- WHAT THE TASK REQUIRES
Locate the word "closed" in the material, then show every line that holds it.

- SOURCE DATA
################

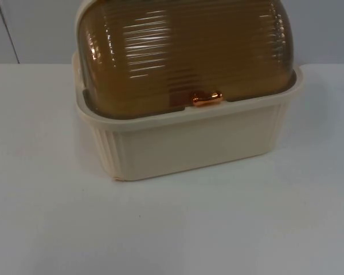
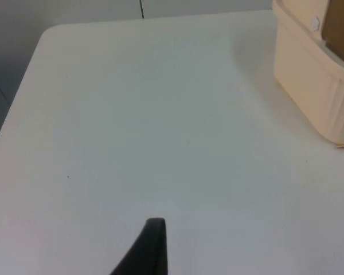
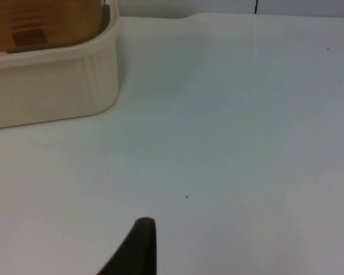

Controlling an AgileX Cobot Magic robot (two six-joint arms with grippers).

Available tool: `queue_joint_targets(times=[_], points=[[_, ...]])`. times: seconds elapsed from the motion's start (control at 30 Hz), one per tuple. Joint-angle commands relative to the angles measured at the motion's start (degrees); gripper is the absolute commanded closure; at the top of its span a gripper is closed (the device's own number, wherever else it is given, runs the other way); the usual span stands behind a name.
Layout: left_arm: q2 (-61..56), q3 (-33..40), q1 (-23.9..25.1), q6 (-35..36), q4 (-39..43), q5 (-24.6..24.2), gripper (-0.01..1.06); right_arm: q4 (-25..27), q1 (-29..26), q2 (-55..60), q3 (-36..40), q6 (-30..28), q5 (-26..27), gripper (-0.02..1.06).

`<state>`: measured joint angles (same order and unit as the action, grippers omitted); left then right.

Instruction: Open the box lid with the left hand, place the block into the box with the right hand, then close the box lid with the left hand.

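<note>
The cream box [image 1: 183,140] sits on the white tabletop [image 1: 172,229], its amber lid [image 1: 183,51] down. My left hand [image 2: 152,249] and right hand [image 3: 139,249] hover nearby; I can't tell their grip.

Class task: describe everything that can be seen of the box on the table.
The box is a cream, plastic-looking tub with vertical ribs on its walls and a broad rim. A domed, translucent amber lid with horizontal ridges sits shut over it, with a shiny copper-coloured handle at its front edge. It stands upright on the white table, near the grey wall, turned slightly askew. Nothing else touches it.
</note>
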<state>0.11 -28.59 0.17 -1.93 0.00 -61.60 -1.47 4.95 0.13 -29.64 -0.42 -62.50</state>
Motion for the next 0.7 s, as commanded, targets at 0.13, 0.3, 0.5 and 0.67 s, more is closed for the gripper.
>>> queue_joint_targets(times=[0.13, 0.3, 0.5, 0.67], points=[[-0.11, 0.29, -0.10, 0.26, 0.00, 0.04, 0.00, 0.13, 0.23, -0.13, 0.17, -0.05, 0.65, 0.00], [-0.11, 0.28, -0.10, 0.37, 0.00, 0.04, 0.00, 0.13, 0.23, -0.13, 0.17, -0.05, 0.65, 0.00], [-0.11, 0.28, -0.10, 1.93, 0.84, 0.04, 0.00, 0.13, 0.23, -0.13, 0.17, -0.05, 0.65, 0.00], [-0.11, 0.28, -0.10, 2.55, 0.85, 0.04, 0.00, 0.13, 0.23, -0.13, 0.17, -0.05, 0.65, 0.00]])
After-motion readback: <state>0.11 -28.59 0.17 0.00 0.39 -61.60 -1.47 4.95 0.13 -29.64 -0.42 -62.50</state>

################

- REPLY TO THE EXERCISE
Available tool: `queue_joint_targets(times=[_], points=[[_, ...]])`. times: seconds elapsed from the motion's start (control at 30 Hz), one per tuple. Joint-angle commands relative to the angles measured at the motion's start (degrees); gripper is the absolute commanded closure; at the top of its span a gripper is closed (the device's own number, wherever else it is given, runs the other way); the usual span stands behind a name.
Motion for the next 0.7 s, as commanded, targets at 0.13, 0.3, 0.5 and 0.67 s, more is closed for the gripper.

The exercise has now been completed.